Kleinbauern fordern Klimahilfe: "Unsere Existenz steht auf dem Spiel"
Jonas WagnerKleinbauern fordern Klimahilfe: "Unsere Existenz steht auf dem Spiel"
Bauernvertreter aus ganz Afrika, Asien, Lateinamerika und dem Pazifikraum trafen sich in Bonn zu den Tagungen der Nebenorgane der UN-Klimarahmenkonvention. Sie vertraten 95 Millionen Kleinbäuerinnen und Kleinbauern und forderten dringendes Handeln, um die Klimafolgen für die Landwirtschaft zu bewältigen. Im Mittelpunkt der Diskussionen stand die zentrale Rolle von Familienbetrieben für die globale Ernährungssicherheit und Resilienz.
Auf der SB64 sprachen Esther Penunia, Stephen Muchiri und Thomas Patriota über die wachsenden Herausforderungen, denen sich Familienbetriebe gegenübersehen. Sie verwiesen auf Klimafolgen und schwankende Produktionskosten als gravierende Bedrohungen für ihre Existenzgrundlage. Auch das El-Niño-Phänomen wurde thematisiert, das weltweit Niederschlagsmuster stört und die landwirtschaftliche Produktion beeinträchtigt.

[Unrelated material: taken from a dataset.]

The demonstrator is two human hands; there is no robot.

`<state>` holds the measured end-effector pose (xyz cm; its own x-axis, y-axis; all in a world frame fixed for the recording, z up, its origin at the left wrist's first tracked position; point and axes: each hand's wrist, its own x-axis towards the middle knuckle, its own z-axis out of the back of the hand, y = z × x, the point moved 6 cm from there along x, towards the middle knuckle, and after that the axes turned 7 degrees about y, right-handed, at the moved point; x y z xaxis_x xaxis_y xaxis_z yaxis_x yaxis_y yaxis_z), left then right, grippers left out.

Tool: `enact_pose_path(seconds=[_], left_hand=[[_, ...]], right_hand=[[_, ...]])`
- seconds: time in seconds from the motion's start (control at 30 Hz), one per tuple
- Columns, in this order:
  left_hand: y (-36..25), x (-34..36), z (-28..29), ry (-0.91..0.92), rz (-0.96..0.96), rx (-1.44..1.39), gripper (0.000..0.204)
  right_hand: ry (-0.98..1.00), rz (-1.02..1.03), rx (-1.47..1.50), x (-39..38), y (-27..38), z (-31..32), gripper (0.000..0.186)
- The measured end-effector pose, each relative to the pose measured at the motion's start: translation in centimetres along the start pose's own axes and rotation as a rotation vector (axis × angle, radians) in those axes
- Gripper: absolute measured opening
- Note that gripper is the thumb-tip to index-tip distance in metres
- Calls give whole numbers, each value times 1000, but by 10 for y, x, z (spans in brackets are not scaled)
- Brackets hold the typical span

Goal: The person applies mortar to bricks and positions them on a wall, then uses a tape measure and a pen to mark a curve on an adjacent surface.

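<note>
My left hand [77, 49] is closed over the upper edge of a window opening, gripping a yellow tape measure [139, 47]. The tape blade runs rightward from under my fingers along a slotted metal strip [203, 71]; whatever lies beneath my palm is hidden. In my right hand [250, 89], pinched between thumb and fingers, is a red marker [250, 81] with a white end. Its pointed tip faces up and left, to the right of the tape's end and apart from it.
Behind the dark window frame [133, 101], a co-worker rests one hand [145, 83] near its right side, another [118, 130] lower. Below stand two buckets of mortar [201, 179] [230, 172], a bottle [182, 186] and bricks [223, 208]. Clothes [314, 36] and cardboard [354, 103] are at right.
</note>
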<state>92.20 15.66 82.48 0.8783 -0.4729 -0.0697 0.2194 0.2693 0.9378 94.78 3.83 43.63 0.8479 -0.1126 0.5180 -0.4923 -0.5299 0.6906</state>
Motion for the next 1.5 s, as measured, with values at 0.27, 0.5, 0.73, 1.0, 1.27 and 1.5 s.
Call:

Das Bündnis Familienbetriebe für Klimaschutz schlug einen Resilienz- und Ermächtigungsfonds für Bäuerinnen und Bauern vor. Dieser Fonds soll Klimafinanzierung direkt an Bauernorganisationen weiterleiten. Derzeit erhalten nur 0,36 Prozent der internationalen Klimafinanzierung für Anpassungsmaßnahmen Kleinbäuerinnen und Kleinbauern sowie ihre Verbände direkt.
Familienbetriebe erzeugen mehr als die Hälfte der weltweiten Nahrungskalorien und sichern ländliche Gemeinschaften weltweit. Als Lösungsansätze präsentierten die Vertreter bäuerlich geführte Konzepte wie agroökologische und naturfördernde Methoden, um Resilienz zu stärken und die Biodiversität zu erhalten.
Das Bündnis betonte, dass Klimafinanzierung Kleinbäuerinnen und Kleinbauern wirksamer erreichen müsse. Dies sei entscheidend für den Aufbau widerstandsfähiger Ernährungssysteme und die Erreichung der Klimaziele. Die Unterstützung von Familienbetrieben werde zudem als Investition in die globale Ernährungssicherheit und nachhaltige ländliche Räume verstanden.